Their age gap will be 16 months or so. So pretty small! Kind of where I wanted it to be, but bit nervous. Loved the pics of your little ones though! Love the matching outfits! I'm so tempted to do the same thing. I like the idea of it being easier to do family things too...I know a lot of families that struggle with planning things because their daughters and sons don't get along or find the hobbies of the other gender boring.  Not sure many boys would like being dragged shopping or girls going to a sports game for example. At least from prior experience. Each can be completely different as an individual. :thumbup:

I'm adjusting a little better. I really don't know what to do to help DH though. He wanted a daughter even more than I did.


----------



## Fallacy

Just when I think I'm doing okay, I realize I'm not.
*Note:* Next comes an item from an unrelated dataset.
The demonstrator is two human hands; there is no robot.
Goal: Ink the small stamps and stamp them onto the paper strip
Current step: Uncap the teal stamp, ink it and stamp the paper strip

I've been staying out of places I usually visit, like the baby name sections, because seeing all the threads on baby girl names makes me feel jealous and upset. I posted baby's ultrasound and had bunch of boy responses and I again felt my stomach turn. 

I guess I've been in denial. I'm trying to tell myself it's okay for so many reasons. I keep trying to wait out for the 19 week scan. But the scan looks just like Micah's so I know not to hope. I feel fine during the day...it's at night when it's bad. :cry:


----------



## katherinegrey

I know how you feel. I avoid opening most of the threads on second tri boards, as I can't stand any more ecstatic 'I'm on team pink' threads. I especially hate the threads that happily proclaim how they're now having one of each, and their families will be perfect and complete. I know they're only happy, but it feels like a knife every time.


----------



## SabrinaKat

I'm so sorry that you are having such a hard time, but I think it's great that you are expressing how you feel now - what I mean is, you know you will love your little boy no matter what, but there will be always a little part of you that will always wonder, 'what if'.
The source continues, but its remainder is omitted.